Re: Feedback to: Textpattern CMS 4.6.0 beta 3 released

Bloke wrote #301149:

I’ve given this some thought in the past, but it breaks so many content paradigms baked into Txp (convention over configuration being one of them) that it’s a major upheaval for little measurable benefit.

From a conceptual viewpoint, I agree, but I believe it most people would easily adapted. As for the technical upheaval this could result in, clearly you have a better understanding than I could.

Content has to live somewhere.

Yes and no. Conceptually and practically, it does have to live somewhere. If not in the database itself, at least with a reference to its location in the database. However, it does not have to be published.

Ergo my comment on paradigm – content publishing system vs content management system.

While all content need be accessible, it need not be published, especially via an article. We already acknowledge that with links, images, and files.

It is only be because we (out of convention) presume all main items are articles and all articles will be published that we create a necessity for section and status. It’s a publishing paradigm, not a content paradigm.

As much as the publishing paradigm resonates with me – I actually like the publishing status work flow and I appreciate using sections for publishing – I still would like to see our convention evolve from a CPS (content publishing system) to a true CMS (content management system).

Which, yes, probably does involve the things you mentioned like custom fields and custom content types.

Granted, it’d be nice to be able to have chunks of content that could benefit from Textile / markup but are not full articles in themselves. Like Forms, but available to content authors not just designers, that you could “include” when needed.

But would they be useful? Dunno. Proper custom fields will help, but they’re still attached to the article, which has to live somewhere to be displayed in a logical location to the site visitor. Custom content types would be better, imo.

an easy off-the-top of the head example of a useful include: associating a company address.

Suppose you have a hundred employees and five locations. You want to put in the address of the five locations once.

In one section you want to put up employee profiles. You want to associate a given address to the several employees who work at that address.

You also wish to have a section which profiles each location.

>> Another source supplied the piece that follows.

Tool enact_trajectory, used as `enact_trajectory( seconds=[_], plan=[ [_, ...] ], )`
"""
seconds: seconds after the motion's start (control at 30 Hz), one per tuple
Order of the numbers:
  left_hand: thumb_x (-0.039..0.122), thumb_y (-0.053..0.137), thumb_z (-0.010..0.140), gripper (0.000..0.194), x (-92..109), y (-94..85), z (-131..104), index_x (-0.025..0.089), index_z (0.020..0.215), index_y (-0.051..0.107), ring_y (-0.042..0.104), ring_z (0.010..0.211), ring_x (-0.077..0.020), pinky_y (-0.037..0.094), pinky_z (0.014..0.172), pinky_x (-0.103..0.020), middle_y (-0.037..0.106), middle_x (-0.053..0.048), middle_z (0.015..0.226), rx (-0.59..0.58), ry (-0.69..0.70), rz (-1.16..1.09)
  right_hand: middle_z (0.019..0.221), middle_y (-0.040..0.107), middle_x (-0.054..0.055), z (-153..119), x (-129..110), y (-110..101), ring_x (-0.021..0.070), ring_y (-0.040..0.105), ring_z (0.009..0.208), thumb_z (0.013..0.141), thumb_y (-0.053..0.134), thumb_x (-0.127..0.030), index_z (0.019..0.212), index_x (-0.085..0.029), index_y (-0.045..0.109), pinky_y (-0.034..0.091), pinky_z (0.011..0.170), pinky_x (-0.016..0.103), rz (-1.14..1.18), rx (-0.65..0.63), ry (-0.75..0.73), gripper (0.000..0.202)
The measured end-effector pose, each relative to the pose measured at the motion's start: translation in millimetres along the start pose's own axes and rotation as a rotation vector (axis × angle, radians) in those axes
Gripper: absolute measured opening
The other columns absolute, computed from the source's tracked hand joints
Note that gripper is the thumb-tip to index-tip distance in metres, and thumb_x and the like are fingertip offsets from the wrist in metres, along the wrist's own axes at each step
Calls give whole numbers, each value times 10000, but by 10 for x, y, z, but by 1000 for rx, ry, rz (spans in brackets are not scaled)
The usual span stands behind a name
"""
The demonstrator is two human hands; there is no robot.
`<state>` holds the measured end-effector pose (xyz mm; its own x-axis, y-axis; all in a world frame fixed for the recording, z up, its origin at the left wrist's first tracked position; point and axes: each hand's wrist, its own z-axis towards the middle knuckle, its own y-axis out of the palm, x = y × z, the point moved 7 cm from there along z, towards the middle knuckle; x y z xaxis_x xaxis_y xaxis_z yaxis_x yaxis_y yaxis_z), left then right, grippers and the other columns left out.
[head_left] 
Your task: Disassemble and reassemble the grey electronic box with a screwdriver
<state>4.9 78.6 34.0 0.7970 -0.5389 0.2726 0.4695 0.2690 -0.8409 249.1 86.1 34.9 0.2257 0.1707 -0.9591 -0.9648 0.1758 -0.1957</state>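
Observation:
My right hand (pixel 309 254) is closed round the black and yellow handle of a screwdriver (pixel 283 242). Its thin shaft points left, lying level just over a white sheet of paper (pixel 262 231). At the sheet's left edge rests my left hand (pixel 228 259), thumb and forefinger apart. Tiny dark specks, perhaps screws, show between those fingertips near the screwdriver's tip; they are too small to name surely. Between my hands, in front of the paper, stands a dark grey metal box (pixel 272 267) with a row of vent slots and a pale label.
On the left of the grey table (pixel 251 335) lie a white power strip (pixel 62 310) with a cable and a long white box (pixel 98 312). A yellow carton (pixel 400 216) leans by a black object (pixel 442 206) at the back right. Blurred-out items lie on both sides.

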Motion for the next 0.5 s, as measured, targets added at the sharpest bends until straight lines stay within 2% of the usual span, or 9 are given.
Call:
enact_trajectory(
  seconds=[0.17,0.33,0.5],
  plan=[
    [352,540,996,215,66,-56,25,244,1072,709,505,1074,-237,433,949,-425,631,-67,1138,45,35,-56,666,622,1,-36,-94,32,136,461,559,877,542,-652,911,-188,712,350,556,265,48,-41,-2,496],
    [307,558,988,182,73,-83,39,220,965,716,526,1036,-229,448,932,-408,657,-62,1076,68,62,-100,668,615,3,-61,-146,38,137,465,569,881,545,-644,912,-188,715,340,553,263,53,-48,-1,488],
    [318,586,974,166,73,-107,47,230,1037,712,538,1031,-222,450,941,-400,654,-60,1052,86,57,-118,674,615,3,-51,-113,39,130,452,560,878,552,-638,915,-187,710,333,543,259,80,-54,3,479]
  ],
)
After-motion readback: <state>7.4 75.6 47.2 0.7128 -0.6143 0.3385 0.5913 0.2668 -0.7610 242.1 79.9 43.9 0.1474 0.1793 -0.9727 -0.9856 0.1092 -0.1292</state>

Having an entry that lives outside of a section that holds a single address and can then be associated with multiple other entries is extremely useful.

Are there ways to make it work? Sure, but this would be a natural, easy to use, out of the box method.

And as noted, as custom fields are attached to specific articles, so they cannot properly serve this function.

Anyhow. I realize that there is not now, nor in the foreseeable future a desire for this. But I figure it cannot hurt (too much) to speak up now and again. :) edit then again, considering Pete’s comment below, perhaps it can hurt.

Last edited by maverick (2016-09-07 13:59:31)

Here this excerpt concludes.